The story goes that a Japanese immigrant named Makoto Hagiwara, who opened the Golden Gate Park’s Japanese Tea Garden in the late 1800s, made it a practice to leave visitors with a sweet taste in their mouths: On their way out, he served them green tea and senbei, a flattened Japanese cookie, folded and bent over itself while still fresh, with a small note inside. When demand for these “fortune” cookies exceeded Hagiwara’s ability to make them by hand, he approached a local confectionery specialist—Suyeichi Okamura—for ideas. In 1911, Okamura developed a machine to mass-produce fortune cookies in his shop and gave them their signature vanilla flavor, hoping it would appeal to the American palate. It worked. The cookies soon spread throughout California, inciting numerous claims of inventor-ship.

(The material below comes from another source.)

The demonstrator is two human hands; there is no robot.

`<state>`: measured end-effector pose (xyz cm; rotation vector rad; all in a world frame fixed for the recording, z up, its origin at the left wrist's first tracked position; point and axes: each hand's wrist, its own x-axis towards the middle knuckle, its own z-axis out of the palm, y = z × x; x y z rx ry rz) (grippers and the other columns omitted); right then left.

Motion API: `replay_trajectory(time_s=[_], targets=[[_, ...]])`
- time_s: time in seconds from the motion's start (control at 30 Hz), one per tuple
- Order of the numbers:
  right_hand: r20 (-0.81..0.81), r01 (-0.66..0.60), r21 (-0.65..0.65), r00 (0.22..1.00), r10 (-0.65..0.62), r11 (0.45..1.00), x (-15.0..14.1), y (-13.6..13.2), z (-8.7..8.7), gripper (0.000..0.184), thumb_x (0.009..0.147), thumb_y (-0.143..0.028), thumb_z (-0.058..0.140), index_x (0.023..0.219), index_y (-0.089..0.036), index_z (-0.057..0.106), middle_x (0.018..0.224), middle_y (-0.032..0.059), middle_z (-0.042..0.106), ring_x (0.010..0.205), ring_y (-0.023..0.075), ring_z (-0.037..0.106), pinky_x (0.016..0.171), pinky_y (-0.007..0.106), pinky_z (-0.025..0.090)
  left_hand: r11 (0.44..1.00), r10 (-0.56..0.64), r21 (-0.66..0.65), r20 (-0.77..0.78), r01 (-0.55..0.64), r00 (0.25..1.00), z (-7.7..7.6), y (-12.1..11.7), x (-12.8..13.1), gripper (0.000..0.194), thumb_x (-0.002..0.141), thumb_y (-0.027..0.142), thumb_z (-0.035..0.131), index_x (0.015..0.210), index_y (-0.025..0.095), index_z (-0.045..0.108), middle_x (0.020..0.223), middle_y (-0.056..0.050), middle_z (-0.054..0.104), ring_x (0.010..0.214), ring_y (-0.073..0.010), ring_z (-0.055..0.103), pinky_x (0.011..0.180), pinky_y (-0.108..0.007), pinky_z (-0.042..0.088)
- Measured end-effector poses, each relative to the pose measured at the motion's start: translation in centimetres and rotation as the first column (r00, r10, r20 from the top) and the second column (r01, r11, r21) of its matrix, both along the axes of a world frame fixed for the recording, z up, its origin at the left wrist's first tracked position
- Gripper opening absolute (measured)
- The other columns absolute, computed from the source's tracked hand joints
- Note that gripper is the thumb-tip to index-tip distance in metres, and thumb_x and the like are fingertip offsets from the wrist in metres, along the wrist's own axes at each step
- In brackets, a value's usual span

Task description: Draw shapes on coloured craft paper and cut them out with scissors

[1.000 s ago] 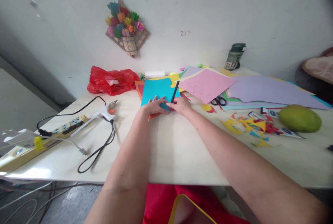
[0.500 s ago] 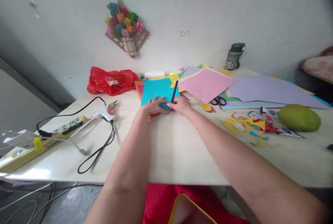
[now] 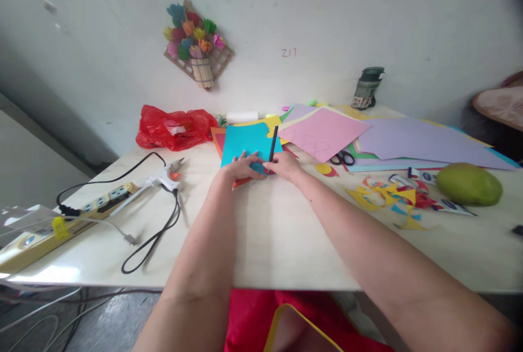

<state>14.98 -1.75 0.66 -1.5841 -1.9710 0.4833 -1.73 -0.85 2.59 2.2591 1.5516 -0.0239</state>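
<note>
A sheet of blue paper [image 3: 245, 139] lies on top of orange and red sheets at the middle of the table. My left hand [image 3: 246, 167] rests flat on its lower part with the fingers spread. Close beside it, my right hand [image 3: 285, 167] grips a black pen [image 3: 273, 142] that stands nearly upright, its lower end down by the left fingertips. A small red piece shows between the two hands, mostly hidden by the fingers. Yellow paper [image 3: 274, 122] with a cut edge sticks out behind the blue sheet.
To the left are a glue gun [image 3: 167, 177] with a looped cord and a power strip [image 3: 73, 216]. A red plastic bag [image 3: 171, 128] sits behind. On the right lie black scissors [image 3: 343, 158], yellow paper scraps [image 3: 384, 196], a green fruit [image 3: 469, 184] and large coloured sheets [image 3: 425, 142].
The pen's upper end has tipped slightly to the left. Both hands stay in nearly the same place, and the view has shifted very little.
</note>
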Motion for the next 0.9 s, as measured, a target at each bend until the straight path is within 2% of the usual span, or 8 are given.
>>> replay_trajectory(time_s=[0.6, 0.9], targets=[[-0.002, -0.009, -0.018, 1.000, 0.009, 1.000, 0.42, 0.01, 0.19, 0.019, 0.070, -0.035, 0.060, 0.067, -0.017, 0.067, 0.069, 0.0031, 0.065, 0.067, 0.0158, 0.057, 0.054, 0.023, 0.037, 1.000, 0.004, -0.013, 0.017, -0.004, 1.000, -0.07, 0.09, -0.04, 0.071, 0.058, 0.067, 0.058, 0.122, 0.040, 0.047, 0.150, 0.010, 0.011, 0.136, -0.0338, -0.004, 0.106, -0.055, -0.005], [-0.038, -0.030, -0.012, 0.999, 0.029, 0.999, 0.40, 0.16, 0.05, 0.017, 0.069, -0.033, 0.060, 0.065, -0.017, 0.065, 0.066, 0.0024, 0.064, 0.067, 0.0157, 0.057, 0.054, 0.023, 0.037, 0.998, 0.059, -0.027, 0.051, -0.058, 0.997, -0.05, 0.18, 0.36, 0.058, 0.064, 0.064, 0.053, 0.116, 0.040, 0.052, 0.149, 0.013, 0.013, 0.136, -0.0348, 0.000, 0.105, -0.057, -0.003]])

Benkyodo became a mainstay of the J-Town community in its original location until 1942, when the vast majority of San Francisco’s Japanese community was forced into internment camps. This mass internment contributed to the false association between Chinese restaurants and fortune cookies, as Chinese businesses replicated and sold the Japanese confectioners’ recipes in their absence.

With the family freed from internment in 1945, Benkyodo reopened in 1951 in a cozy, light-filled coffee shop with classic red countertops and stools, lined on one side with glass cases full of Japanese treats. Shop favorites are the fruit mochi, with real fruit paste tucked into the pillowy rice ball; dorayaki, consisting of red-bean filling sandwiched between honey pancakes; and suama, a celebratory, fruity, steamed rice cake. The overlooked lunch menu features an understated deviled egg sandwich; coffee and tea are served all day as well. Those looking for the original fortune cookies, however, are out of luck: The shop no longer makes them.

Know Before You Go

The store is closed on Sundays and Mondays. It's cash only.